Coelemu is a Chilean commune and city in Itata Province, Ñuble Region. According to the 2002 census, the commune population was 16,082 and has an area of 342.3 sqkm.

==Demographics==
According to the 2002 census of the National Statistics Institute, Coelemu spans an area of 342.3 sqkm and has 16,082 inhabitants (7,996 women and 8,086 men). Of these, 9,845 (61.2%) lived in urban areas and 6,237 (38.8%) in rural areas. Between the 1992 and 2002 censuses, the population grew by 867% (14,419 persons).

Besides the city of Coelemu, within the commune of Coelemu are the following towns and localities (all of less than 1,000 inhabitants):

- Vegas de Itata
- Guarilihue
- Caleta Burea
- Cuadrapangue
- Conai
- Magdalena
- El Pellín
- Ranquelmo
- Perales
- Dinamapu
- Meipo

==Administration==
As a commune, Coelemu is a third-level administrative division of Chile administered by a municipal council, headed by an alcalde who is directly elected every four years.

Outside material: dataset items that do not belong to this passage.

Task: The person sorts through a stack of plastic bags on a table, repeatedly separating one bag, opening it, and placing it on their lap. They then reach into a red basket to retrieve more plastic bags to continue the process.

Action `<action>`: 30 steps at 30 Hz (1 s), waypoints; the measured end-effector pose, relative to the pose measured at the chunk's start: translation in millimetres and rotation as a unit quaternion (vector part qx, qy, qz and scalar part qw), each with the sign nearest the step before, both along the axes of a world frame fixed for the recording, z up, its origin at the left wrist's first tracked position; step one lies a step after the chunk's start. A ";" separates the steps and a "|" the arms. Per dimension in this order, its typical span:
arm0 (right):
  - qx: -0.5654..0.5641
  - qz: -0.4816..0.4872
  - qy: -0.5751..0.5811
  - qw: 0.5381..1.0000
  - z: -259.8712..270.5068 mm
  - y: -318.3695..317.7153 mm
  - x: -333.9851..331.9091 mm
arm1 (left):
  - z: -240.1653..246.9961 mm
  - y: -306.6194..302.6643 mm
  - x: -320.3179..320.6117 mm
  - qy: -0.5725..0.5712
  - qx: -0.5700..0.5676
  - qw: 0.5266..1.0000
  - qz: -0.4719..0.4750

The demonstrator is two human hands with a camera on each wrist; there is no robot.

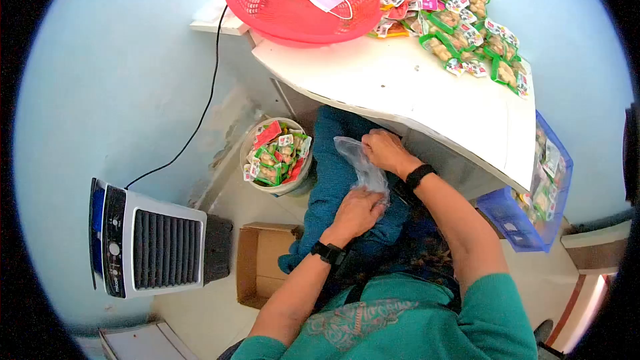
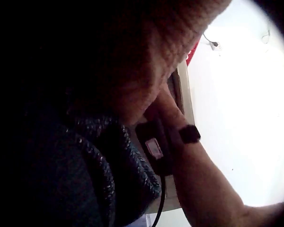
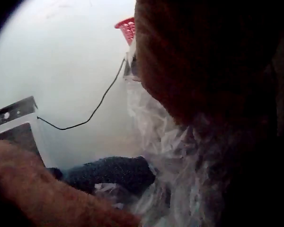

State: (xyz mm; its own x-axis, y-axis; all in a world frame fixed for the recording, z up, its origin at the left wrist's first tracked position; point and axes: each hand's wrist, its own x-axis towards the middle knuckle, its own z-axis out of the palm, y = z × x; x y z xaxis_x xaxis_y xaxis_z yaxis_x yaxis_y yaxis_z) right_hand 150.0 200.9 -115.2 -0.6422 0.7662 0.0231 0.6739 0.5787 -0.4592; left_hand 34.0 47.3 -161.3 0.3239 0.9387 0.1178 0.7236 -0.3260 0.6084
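A clear plastic bag [image 1: 365, 168] stretches between both hands above a teal knitted cloth [image 1: 330, 180] spread over the lap. My right hand [image 1: 388, 152], with a black band at its wrist, pinches the bag near its upper end, fingers curled in. At the lower end my left hand [image 1: 359, 215] grips the bag, its crumpled film showing beside the fingers. In the right wrist view the wrinkled bag [image 3: 165, 156] hangs below the dark right hand [image 3: 180, 61]. The left wrist view shows the left hand [image 2: 156, 61] mostly in shadow, its fingertips hidden.
Ahead stands a white table [image 1: 373, 77] with a red basket [image 1: 260, 10] holding a pink mask, and several snack packets [image 1: 460, 30]. A bucket of packets [image 1: 277, 153], an open carton [image 1: 257, 267] and an air cooler [image 1: 167, 247] are left; a blue crate [image 1: 503, 217] is right.
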 end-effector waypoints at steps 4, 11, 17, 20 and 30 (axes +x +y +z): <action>0.181 -0.016 0.114 0.977 33.4 -35.7 21.3 | -2.0 -0.7 -2.6 0.003 -0.004 1.000 0.002; 0.285 -0.069 0.117 0.949 77.5 -82.0 64.2 | 2.1 -3.0 -1.9 -0.016 -0.006 1.000 0.005; 0.301 -0.179 0.232 0.907 124.4 -104.6 96.5 | 14.9 -10.0 1.1 -0.019 0.057 0.998 0.017; 0.255 -0.249 0.308 0.882 154.4 -117.2 112.1 | 9.1 -9.6 -2.5 -0.107 0.035 0.993 0.034; -0.035 -0.237 0.550 0.800 186.0 -157.8 152.9 | 90.8 -6.2 -7.3 -0.594 -0.161 0.782 0.094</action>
State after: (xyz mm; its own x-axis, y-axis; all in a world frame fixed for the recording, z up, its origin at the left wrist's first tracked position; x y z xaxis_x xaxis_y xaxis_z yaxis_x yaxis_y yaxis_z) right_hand 302.9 43.1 70.8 0.1006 0.9419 0.3205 -0.0241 0.3243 -0.9456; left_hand 26.7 41.1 -70.5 0.0175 0.9996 -0.0223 -0.3989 0.0275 0.9166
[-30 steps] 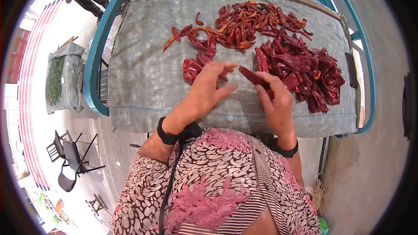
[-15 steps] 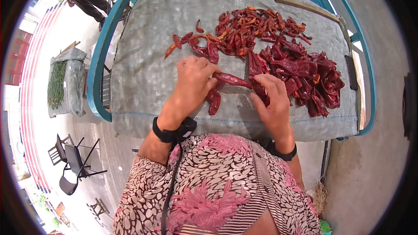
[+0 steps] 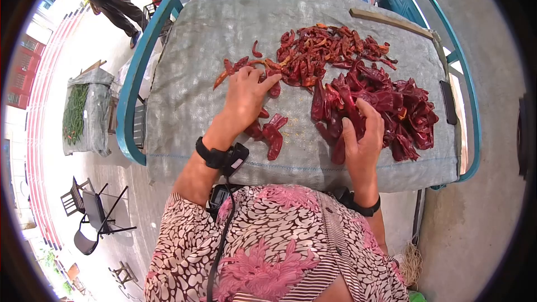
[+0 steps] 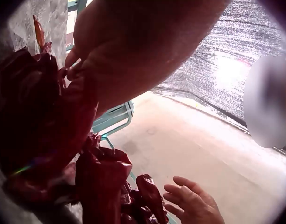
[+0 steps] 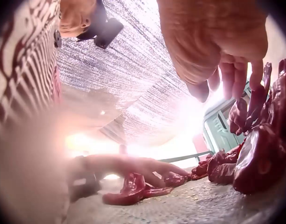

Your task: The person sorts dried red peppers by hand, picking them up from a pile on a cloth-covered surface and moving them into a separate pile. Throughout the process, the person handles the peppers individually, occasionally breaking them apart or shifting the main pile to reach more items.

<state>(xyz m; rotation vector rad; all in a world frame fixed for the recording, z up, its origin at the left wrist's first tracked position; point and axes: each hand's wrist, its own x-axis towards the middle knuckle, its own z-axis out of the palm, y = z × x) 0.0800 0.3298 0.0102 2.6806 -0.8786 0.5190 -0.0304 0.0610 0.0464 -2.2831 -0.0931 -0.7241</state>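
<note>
The left hand [image 3: 245, 98] reaches over the small group of red peppers [image 3: 274, 138] at the left, its fingertips by a pepper near the orange-tipped ones; whether they touch it is hidden. In the right wrist view that hand [image 5: 133, 164] lies low with extended fingers over glossy peppers [image 5: 129, 190]. The right hand [image 3: 364, 134] is at the near left edge of the large dark red pile [image 3: 386, 100], thumb and fingers apart. Nothing shows in its grasp in the right wrist view, where the hand [image 5: 217, 42] hangs above the peppers [image 5: 261, 161].
Smaller shrivelled peppers [image 3: 321, 50] form a pile at the back of the grey woven sheet [image 3: 190, 78]. A wooden strip [image 3: 391, 22] and a black phone-like object [image 3: 448, 102] lie at the right. Blue rails [image 3: 131, 100] flank the sheet. A person [image 3: 112, 0] stands back left.
The long pepper between the hands has left the left hand and now lies by the large pile's left edge. The left hand has moved over the left peppers; the right hand has spread its fingers.
</note>
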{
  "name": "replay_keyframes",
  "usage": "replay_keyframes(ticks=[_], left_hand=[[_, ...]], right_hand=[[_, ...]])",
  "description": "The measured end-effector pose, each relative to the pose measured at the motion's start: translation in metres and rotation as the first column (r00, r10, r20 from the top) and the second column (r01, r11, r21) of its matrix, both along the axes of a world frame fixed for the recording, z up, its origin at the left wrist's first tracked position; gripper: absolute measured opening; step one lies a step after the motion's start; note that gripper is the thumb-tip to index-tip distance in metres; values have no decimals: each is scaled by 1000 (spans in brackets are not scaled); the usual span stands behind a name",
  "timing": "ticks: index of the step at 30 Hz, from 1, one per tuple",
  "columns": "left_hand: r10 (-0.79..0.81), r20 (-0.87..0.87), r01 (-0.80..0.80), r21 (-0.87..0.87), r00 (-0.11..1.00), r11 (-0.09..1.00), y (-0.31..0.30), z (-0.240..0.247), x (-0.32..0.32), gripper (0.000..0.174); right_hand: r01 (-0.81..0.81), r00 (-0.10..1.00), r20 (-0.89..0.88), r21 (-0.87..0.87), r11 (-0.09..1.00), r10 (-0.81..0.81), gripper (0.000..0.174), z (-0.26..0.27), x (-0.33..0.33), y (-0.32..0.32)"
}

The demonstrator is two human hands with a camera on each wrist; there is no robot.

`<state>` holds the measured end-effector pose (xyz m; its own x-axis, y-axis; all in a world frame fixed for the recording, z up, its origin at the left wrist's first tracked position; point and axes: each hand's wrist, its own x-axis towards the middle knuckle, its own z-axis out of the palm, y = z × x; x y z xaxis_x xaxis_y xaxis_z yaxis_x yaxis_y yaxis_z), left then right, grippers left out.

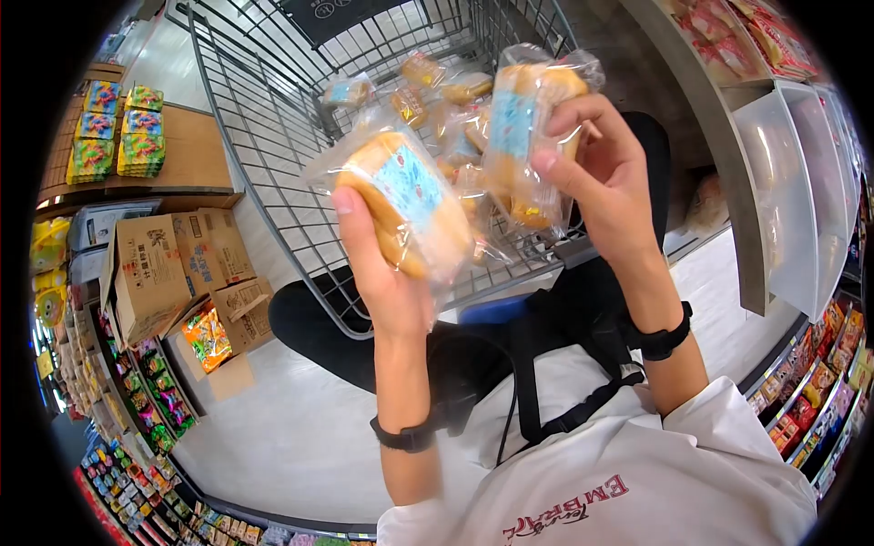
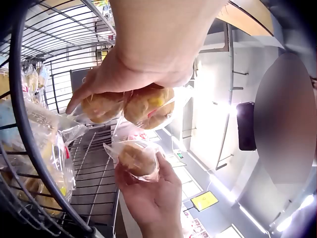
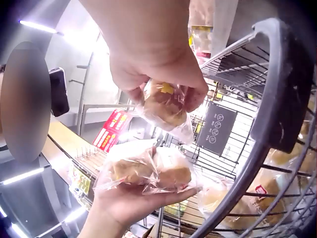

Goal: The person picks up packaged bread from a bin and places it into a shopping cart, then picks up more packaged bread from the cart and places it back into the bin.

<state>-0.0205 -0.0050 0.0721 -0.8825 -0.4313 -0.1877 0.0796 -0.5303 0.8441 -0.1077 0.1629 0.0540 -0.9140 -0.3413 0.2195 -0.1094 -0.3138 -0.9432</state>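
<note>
In the head view, the left hand point(image 1: 390, 282) holds a clear-wrapped bread pack point(image 1: 405, 196) with a blue and white label, thumb over its side. The right hand point(image 1: 608, 177) pinches another wrapped pack point(image 1: 517, 123) between thumb and fingers. Both packs are above the cart, a short distance apart. The left wrist view shows the left hand point(image 2: 136, 69) over two wrapped rolls point(image 2: 148, 106), with the right hand point(image 2: 153, 203) below holding its pack point(image 2: 137, 159). In the right wrist view, two rolls point(image 3: 171, 171) rest on the left hand point(image 3: 126, 206), below the right hand point(image 3: 153, 64).
The wire shopping cart point(image 1: 273, 155) contains several wrapped breads point(image 1: 410, 105). Cardboard boxes point(image 1: 150, 273) and a snack display point(image 1: 187, 136) stand at left. Shelves with clear bins point(image 1: 774, 182) line the right side. The person's dark-clothed leg point(image 1: 319, 332) is against the cart.
</note>
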Motion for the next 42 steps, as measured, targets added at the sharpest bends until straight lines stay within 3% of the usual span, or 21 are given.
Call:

The 2008-2012 alcalde is Laura Aravena Alarcón (ILE).

Within the electoral divisions of Chile, Coelemu is represented in the Chamber of Deputies by Jorge Sabag (PDC) and Frank Sauerbaum (RN) as part of the 42nd electoral district, together with San Fabián, Ñiquén, San Carlos, San Nicolás, Ninhue, Quirihue, Cobquecura, Treguaco, Portezuelo, Ránquil, Quillón, Bulnes, Cabrero and Yumbel. The commune is represented in the Senate by Alejandro Navarro Brain (MAS) and Hosain Sabag Castillo (PDC) as part of the 12th senatorial constituency (Biobío-Cordillera).